Exercise prompt. Tally up the lines in the following entries where the string "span" appears, and answer with the number alone.

((

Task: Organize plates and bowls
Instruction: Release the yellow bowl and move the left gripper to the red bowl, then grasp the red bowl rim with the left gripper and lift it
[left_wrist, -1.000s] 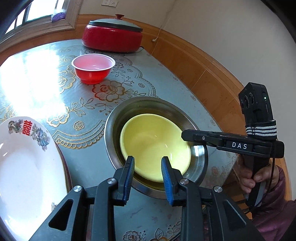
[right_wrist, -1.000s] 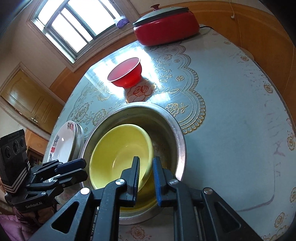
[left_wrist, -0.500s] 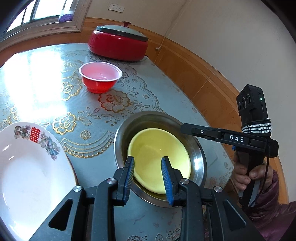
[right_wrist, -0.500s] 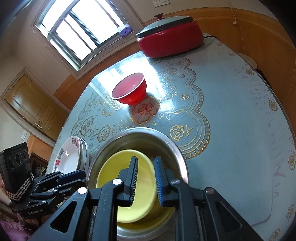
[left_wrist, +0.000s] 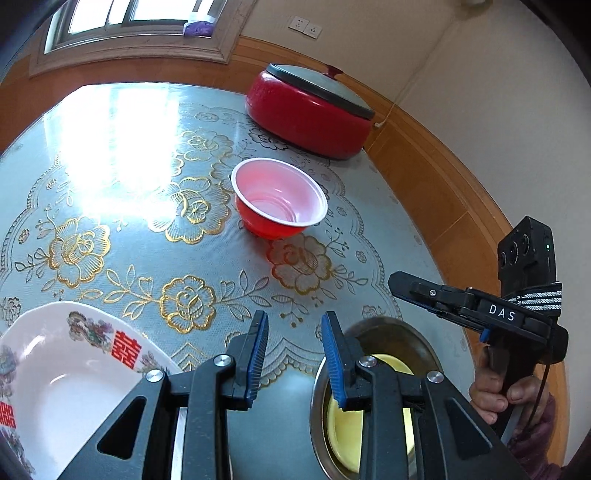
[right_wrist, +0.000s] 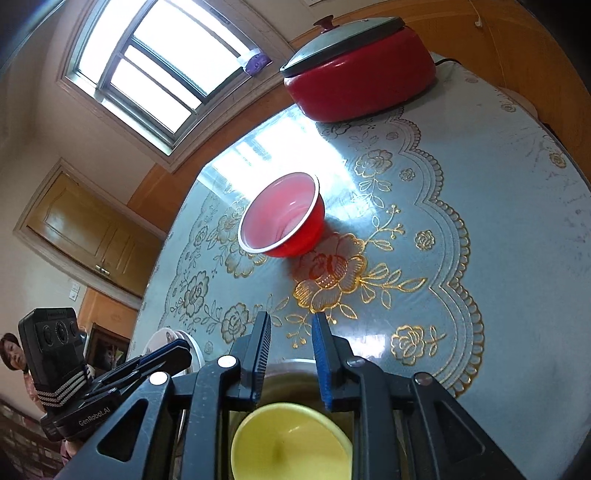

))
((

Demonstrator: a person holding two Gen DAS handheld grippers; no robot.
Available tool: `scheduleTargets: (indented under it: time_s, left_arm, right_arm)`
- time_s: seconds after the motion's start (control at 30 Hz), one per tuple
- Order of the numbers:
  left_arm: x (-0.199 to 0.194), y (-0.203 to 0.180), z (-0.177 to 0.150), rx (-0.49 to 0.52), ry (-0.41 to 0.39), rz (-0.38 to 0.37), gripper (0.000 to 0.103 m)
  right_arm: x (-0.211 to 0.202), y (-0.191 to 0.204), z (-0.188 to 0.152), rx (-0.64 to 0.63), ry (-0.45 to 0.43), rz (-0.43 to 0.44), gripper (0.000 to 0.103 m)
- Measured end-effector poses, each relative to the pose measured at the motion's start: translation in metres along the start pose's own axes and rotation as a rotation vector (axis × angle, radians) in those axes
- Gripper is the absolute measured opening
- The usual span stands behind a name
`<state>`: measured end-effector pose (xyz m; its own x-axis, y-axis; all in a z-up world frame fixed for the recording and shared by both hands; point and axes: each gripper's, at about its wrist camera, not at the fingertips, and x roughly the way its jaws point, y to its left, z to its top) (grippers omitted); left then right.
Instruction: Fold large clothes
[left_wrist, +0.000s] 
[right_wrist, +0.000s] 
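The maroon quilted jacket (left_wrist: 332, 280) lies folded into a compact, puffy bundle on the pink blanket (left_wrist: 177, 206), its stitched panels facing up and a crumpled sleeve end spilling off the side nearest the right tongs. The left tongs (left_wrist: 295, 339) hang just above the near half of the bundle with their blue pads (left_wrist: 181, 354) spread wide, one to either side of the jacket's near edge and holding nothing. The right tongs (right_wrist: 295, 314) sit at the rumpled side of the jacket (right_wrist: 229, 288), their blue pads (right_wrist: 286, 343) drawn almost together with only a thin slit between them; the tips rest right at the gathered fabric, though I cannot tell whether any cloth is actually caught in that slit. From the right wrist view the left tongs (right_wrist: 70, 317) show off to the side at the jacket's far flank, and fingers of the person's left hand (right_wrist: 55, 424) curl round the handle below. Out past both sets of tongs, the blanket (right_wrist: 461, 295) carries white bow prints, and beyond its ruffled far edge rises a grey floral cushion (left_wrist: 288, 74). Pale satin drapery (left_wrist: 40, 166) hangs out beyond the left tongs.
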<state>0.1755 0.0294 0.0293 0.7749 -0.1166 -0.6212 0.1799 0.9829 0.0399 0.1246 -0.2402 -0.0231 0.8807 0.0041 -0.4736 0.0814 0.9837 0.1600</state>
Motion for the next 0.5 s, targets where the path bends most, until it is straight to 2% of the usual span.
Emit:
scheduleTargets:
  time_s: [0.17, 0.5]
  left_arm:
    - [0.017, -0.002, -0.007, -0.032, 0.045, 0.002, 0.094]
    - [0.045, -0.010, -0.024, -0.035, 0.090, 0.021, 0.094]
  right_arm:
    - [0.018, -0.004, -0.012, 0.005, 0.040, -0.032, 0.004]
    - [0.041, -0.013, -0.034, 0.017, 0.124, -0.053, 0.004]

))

Answer to this exercise. 2